What the P-value is, and is not...

  • The P-value is NOT the probability that the null hypothesis is true.

  • If the data are consistent with the null hypothesis, it means that we failed to reject it, but we can NOT say that it is true!

  • The P-value is the probability to observe a result as extreme or more extreme than that observed, assuming the null hypothesis is true.

  • If the data are NOT consistent with the null hypothesis, we reject it and say that the data support the alternative hypothesis.

Caveats

  • Statistical significance is NOT the same as biological importance.

  • Effect sizes (e.g., mean difference, correlation between 2 variables) are important and need to be reported systematically together with the P-value.

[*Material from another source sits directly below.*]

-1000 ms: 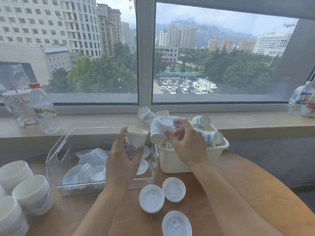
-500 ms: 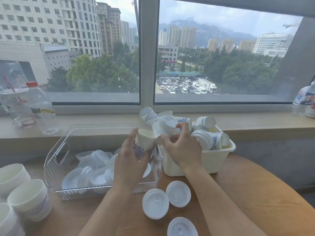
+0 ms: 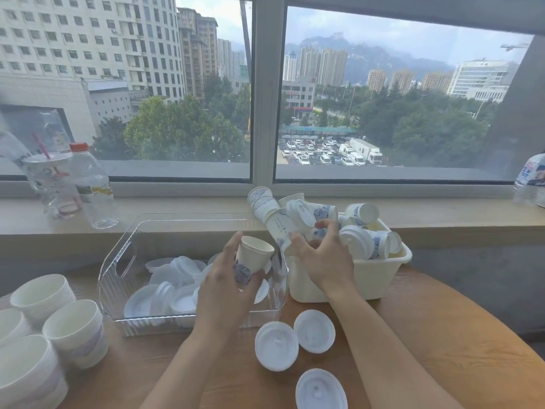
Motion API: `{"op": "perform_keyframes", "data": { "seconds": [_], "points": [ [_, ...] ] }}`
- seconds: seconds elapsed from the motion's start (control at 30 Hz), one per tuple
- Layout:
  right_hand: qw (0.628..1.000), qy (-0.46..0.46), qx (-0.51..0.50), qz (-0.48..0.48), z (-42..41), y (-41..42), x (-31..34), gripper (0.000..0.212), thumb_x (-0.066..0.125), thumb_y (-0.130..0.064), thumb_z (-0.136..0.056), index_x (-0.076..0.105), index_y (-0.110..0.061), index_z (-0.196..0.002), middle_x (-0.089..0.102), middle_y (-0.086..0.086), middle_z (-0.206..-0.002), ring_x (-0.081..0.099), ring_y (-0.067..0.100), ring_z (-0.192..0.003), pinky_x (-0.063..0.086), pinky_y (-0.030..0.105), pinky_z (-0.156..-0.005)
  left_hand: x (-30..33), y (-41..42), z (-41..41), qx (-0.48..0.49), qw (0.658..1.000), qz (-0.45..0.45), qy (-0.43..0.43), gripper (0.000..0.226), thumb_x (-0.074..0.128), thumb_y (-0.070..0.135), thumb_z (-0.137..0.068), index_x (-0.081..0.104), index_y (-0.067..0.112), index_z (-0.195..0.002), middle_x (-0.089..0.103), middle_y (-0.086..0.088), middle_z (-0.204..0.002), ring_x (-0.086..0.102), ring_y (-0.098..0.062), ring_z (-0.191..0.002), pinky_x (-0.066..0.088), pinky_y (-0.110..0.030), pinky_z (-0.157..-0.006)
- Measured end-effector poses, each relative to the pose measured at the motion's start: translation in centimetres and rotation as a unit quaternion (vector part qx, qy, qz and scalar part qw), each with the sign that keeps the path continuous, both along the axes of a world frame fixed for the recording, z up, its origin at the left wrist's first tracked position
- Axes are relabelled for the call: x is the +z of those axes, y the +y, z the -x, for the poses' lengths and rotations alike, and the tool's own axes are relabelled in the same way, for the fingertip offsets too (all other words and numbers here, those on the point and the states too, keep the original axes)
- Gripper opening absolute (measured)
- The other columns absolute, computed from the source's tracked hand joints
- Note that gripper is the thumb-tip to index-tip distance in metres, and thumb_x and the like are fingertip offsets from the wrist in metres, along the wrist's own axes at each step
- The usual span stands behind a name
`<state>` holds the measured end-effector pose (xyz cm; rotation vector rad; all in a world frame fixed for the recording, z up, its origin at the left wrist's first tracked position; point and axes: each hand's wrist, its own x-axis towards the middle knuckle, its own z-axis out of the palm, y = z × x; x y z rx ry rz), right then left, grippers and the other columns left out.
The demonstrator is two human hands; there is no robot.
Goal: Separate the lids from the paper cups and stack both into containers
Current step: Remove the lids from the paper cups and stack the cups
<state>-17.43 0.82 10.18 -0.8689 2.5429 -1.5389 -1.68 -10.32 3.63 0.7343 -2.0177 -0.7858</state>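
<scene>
My left hand [image 3: 224, 286] holds a lidless paper cup [image 3: 254, 255] with a blue print, upright over the right end of the clear tray [image 3: 118, 262]. The tray holds several white lids [image 3: 165, 290]. My right hand [image 3: 323, 258] reaches into the cream bin [image 3: 368, 280], its fingers curled round a lidded cup [image 3: 306, 219] on the heap of lidded cups [image 3: 362, 245]. Three loose lids [image 3: 276, 345] lie on the wooden table in front of the bin.
Stacks of nested empty cups [image 3: 73, 329] stand at the table's left edge. On the windowsill sit a water bottle [image 3: 94, 187] and a clear straw cup [image 3: 51, 184] at left, and another bottle [image 3: 530, 178] at far right. The table's curved edge runs down the right.
My right hand lowered its lidded cup from above the bin to the heap. My left hand kept the open cup, shifting slightly toward the bin. The camera moved nearer.
</scene>
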Motion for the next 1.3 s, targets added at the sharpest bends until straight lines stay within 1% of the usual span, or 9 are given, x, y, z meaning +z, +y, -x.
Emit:
{"op": "perform_keyframes", "data": {
  "seconds": [0.17,0.4,0.5,0.67,0.83,0.97,1.13,1.2,1.3],
  "points": [
    [1.000,-0.002,0.022,0.016,-0.9,1.0,-0.1,0.056,0.061,-0.052,-0.098,0.042,-0.033,-0.146,0.062,-0.017,-0.086,0.054,0.015,-0.093,0.039,0.035,-0.087,-0.3,0.7,-0.8,-0.007,1.000,-0.008,-0.007,0.080,0.075,0.052,-0.088,0.033,0.045,-0.155,0.063,0.016,-0.130,0.066,-0.015,-0.110,0.061,-0.046,-0.086],
    [0.993,0.009,0.104,0.054,-2.7,1.1,-1.0,0.041,0.063,-0.048,-0.099,0.046,-0.042,-0.136,0.079,-0.009,-0.096,0.070,0.003,-0.091,0.048,0.032,-0.086,-1.4,2.0,-1.9,-0.024,0.999,-0.034,0.001,0.083,0.082,0.033,-0.087,0.036,0.047,-0.155,0.060,0.020,-0.121,0.066,-0.008,-0.104,0.060,-0.035,-0.084],
    [0.987,0.007,0.144,0.064,-3.2,1.0,-1.3,0.040,0.061,-0.048,-0.101,0.045,-0.041,-0.137,0.080,-0.008,-0.092,0.073,0.008,-0.089,0.054,0.032,-0.087,-1.8,2.6,-2.6,-0.032,0.999,-0.034,-0.002,0.084,0.081,0.034,-0.088,0.032,0.051,-0.155,0.062,0.019,-0.124,0.066,-0.007,-0.104,0.060,-0.036,-0.083],
    [0.975,0.004,0.216,0.051,-4.1,0.8,-2.2,0.050,0.069,-0.050,-0.095,0.041,-0.055,-0.137,0.078,-0.008,-0.102,0.072,0.011,-0.093,0.060,0.040,-0.087,-1.5,3.7,-3.6,-0.036,0.998,-0.038,0.018,0.092,0.081,0.028,-0.089,0.025,0.057,-0.156,0.055,0.040,-0.122,0.063,0.007,-0.103,0.059,-0.026,-0.079],
    [0.968,0.061,0.243,0.004,-4.8,1.3,-2.3,0.062,0.071,-0.046,-0.094,0.040,-0.056,-0.147,0.065,-0.015,-0.108,0.061,0.002,-0.092,0.051,0.018,-0.082,-2.0,3.8,-4.4,-0.032,0.997,-0.063,0.028,0.092,0.081,0.029,-0.089,0.025,0.055,-0.157,0.065,0.017,-0.125,0.067,-0.006,-0.106,0.061,-0.039,-0.086],
    [0.964,0.120,0.238,0.022,-5.3,1.3,-2.4,0.062,0.069,-0.044,-0.097,0.041,-0.050,-0.152,0.061,-0.017,-0.116,0.060,0.005,-0.098,0.051,0.024,-0.089,-2.5,3.8,-5.1,-0.040,0.998,-0.047,0.033,0.091,0.079,0.032,-0.092,0.022,0.056,-0.159,0.065,0.015,-0.128,0.069,-0.011,-0.104,0.062,-0.040,-0.083],
    [0.957,0.157,0.244,0.017,-5.6,1.4,-2.4,0.073,0.071,-0.043,-0.094,0.033,-0.054,-0.155,0.062,-0.019,-0.108,0.060,0.010,-0.092,0.052,0.025,-0.087,-3.2,3.8,-5.9,-0.028,0.998,-0.039,0.036,0.093,0.079,0.033,-0.092,0.019,0.060,-0.158,0.066,0.014,-0.119,0.070,-0.010,-0.084,0.058,-0.028,-0.076],
    [0.954,0.172,0.246,-0.001,-5.8,1.2,-2.5,0.063,0.069,-0.042,-0.096,0.041,-0.051,-0.152,0.062,-0.019,-0.104,0.060,0.009,-0.091,0.053,0.031,-0.088,-3.4,3.7,-6.2,-0.024,0.998,-0.040,0.040,0.092,0.079,0.032,-0.091,0.022,0.055,-0.160,0.066,0.012,-0.114,0.067,-0.010,-0.079,0.057,-0.028,-0.073],
    [0.949,0.186,0.253,-0.017,-6.3,0.8,-3.2,0.049,0.053,-0.052,-0.102,0.051,-0.044,-0.150,0.061,-0.018,-0.113,0.057,0.005,-0.104,0.049,0.037,-0.098,-3.5,3.3,-6.7,-0.021,0.997,-0.045,0.050,0.089,0.078,0.033,-0.093,0.022,0.053,-0.160,0.068,0.010,-0.126,0.068,-0.007,-0.090,0.054,-0.020,-0.081]
  ]
}}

    • Large sample sizes can lead to statistically significant results, even though the effect size is small!
    • Conversely, if a test fails to reject a null hypothesis (e.g, p = 0.50), but the 95% confidence interval is wide (e.g, 0.24 < p < 0.76), then we realize we do not have enough information to draw a strong conclusion. We would have a different interpretation if 0.49 < p < 0.51!

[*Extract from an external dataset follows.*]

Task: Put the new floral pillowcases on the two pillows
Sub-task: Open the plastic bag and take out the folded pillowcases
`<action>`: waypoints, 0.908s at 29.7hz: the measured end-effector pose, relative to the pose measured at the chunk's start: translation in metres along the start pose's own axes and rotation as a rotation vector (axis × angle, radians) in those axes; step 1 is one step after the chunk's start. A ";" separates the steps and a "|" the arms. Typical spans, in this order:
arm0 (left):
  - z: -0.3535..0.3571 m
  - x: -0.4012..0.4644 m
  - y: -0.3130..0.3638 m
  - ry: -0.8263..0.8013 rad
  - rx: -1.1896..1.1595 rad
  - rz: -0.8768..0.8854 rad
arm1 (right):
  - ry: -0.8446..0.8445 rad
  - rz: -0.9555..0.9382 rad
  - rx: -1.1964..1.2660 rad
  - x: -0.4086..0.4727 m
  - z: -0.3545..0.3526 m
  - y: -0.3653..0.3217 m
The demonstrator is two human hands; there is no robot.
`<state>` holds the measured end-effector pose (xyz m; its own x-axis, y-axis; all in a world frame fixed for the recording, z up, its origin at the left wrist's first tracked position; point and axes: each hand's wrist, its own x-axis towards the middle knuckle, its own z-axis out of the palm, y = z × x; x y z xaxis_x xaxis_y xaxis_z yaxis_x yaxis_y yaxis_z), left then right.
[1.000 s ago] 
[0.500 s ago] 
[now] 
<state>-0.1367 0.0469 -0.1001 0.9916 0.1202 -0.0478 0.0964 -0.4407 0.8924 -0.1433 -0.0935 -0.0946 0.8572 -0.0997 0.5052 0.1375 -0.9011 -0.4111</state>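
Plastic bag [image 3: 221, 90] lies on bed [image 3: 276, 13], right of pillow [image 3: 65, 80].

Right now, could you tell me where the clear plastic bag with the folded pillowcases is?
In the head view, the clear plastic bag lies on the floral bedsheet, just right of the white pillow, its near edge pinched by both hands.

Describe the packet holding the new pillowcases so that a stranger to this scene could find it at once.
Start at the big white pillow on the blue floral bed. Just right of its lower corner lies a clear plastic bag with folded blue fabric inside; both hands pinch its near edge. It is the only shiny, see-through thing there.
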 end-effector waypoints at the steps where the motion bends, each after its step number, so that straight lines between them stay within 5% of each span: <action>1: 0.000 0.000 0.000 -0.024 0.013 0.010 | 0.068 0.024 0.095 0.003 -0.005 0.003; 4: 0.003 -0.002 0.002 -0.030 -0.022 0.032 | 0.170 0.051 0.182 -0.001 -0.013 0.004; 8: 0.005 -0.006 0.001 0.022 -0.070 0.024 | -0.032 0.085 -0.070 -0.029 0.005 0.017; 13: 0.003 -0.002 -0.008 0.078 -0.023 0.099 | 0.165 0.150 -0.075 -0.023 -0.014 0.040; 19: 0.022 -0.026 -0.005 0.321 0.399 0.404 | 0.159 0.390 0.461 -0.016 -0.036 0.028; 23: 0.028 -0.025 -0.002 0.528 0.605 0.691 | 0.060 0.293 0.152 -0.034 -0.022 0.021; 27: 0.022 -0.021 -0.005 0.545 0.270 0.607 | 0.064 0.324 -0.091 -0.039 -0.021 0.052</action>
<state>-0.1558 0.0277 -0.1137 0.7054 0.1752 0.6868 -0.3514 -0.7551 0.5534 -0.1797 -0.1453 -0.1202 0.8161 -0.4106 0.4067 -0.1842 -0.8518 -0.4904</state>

Errors in Hypothesis Testing

Errors in Hypothesis Testing

alt text

Definition: Type I error is rejecting a true null hypothesis. The probability of a Type I error is: \[ \mathrm{Pr[Reject} \ H_{0} \ | \ H_{0} \ \mathrm{is \ true}] = \alpha \]

Definition: Type II error is failing to reject a false null hypothesis. The probability of a Type II error is: \[ \mathrm{Pr[Do \ not \ reject} \ H_{0} \ | \ H_{0} \ \mathrm{is \ false}] = \beta \]

Errors in Hypothesis Testing - Power

alt text

Definition: The power of a statistical test is given by \[ \begin{align*} \mathrm{Pr[Reject} \ H_{0} \ | \ H_{0} \ \mathrm{is \ false}] & = 1-\beta \\ \end{align*} \]

A study has more power if the sample size is large, if the true discrepancy from the null hypothesis is large, or if the variability in the population is low.